I do want to thank you for the conversation, it did solidify a number of thoughts I'd had prior to engaging at the conference.  Jacques, you'll be happy to know that a research paper has spawned after conversation about developing a more holistic and realistic accounting for water/energy as it relates to datacenter energy consumption.  There was a number of fairly pointed conversations about shifting energy off the books to create the impression of a lower PUE during the conference.  I don't think anyone thought it was nefarious in intent but it seems the value of a more realistic PUE number - and the dollars that represents in fair marketing - is at least a serious conversation.
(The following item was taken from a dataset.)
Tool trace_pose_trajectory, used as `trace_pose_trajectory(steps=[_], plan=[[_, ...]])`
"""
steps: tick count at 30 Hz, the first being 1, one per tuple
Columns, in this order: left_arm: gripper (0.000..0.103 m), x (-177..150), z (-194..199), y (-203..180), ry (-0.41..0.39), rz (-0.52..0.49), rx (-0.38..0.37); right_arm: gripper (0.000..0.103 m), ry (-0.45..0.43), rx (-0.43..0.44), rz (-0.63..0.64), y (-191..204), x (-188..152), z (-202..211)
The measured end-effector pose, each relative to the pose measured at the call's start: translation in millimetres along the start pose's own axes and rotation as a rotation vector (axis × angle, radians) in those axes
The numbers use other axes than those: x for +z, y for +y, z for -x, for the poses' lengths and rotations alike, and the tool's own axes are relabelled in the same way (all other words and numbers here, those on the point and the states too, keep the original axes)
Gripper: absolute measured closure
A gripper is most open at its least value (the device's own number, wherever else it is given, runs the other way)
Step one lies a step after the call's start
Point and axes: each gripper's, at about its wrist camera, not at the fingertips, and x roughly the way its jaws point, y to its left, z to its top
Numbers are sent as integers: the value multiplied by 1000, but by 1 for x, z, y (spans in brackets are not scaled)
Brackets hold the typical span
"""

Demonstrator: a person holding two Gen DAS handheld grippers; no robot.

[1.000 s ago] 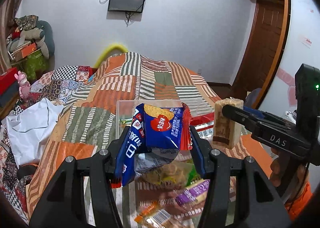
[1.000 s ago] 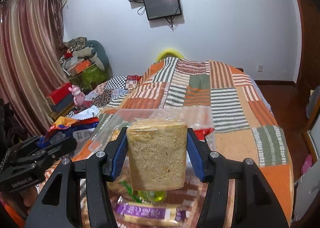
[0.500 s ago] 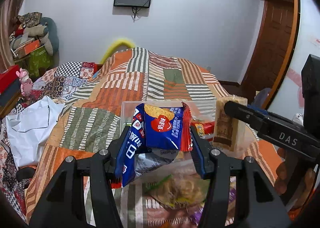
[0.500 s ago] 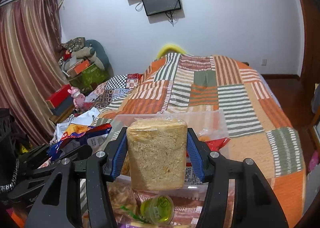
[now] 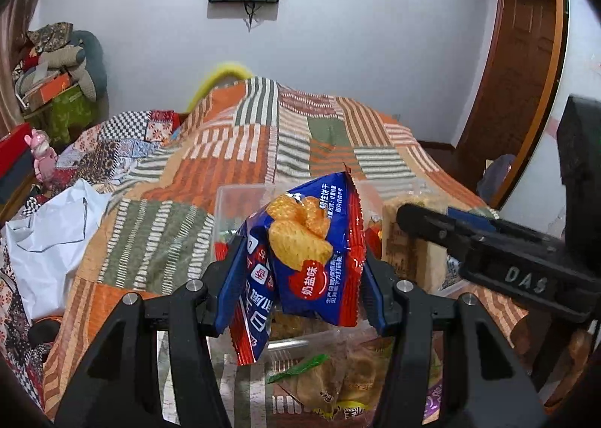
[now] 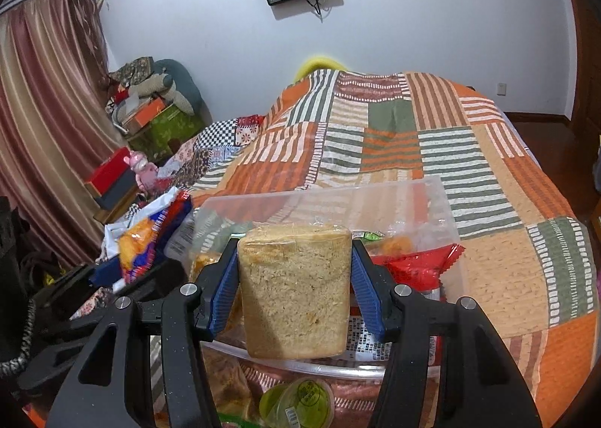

Nerull, I'm going to leave you to your echo chamber and wish you good luck in all endeavors.  Just keep in mind we're still not looking for your approval.    :-+



Title: Re: Exergy, another Bullshit "save the world" project
Post by: Delta on November 22, 2015, 10:16:44 pm
How.
Many.
MIPS.
Per
kW?

 :-//
Title: Re: Exergy, another Bullshit "save the world" project
Post by: suicidaleggroll on November 23, 2015, 02:00:25 am
How.
Many.
MIPS.
Per
kW?

 :-//

please don't bother with miles per gallon and MIPS/kW, they are irrelevant design features at this stage of development.
In other words, he doesn't give a shit if this contraption is even a reasonably viable alternative to a typical resistive heater, he's just after the paycheck.
Title: Re: Exergy, another Bullshit "save the world" project
Post by: ltorsini on November 23, 2015, 02:08:21 pm
How.
Many.
MIPS.
Per
kW?

 :-//

Okay, persistence wins, I'll give it one last shot. 

MIPS/kW are, by and large, an irrelevant measure of compute performance that are generally disregarded for several reasons.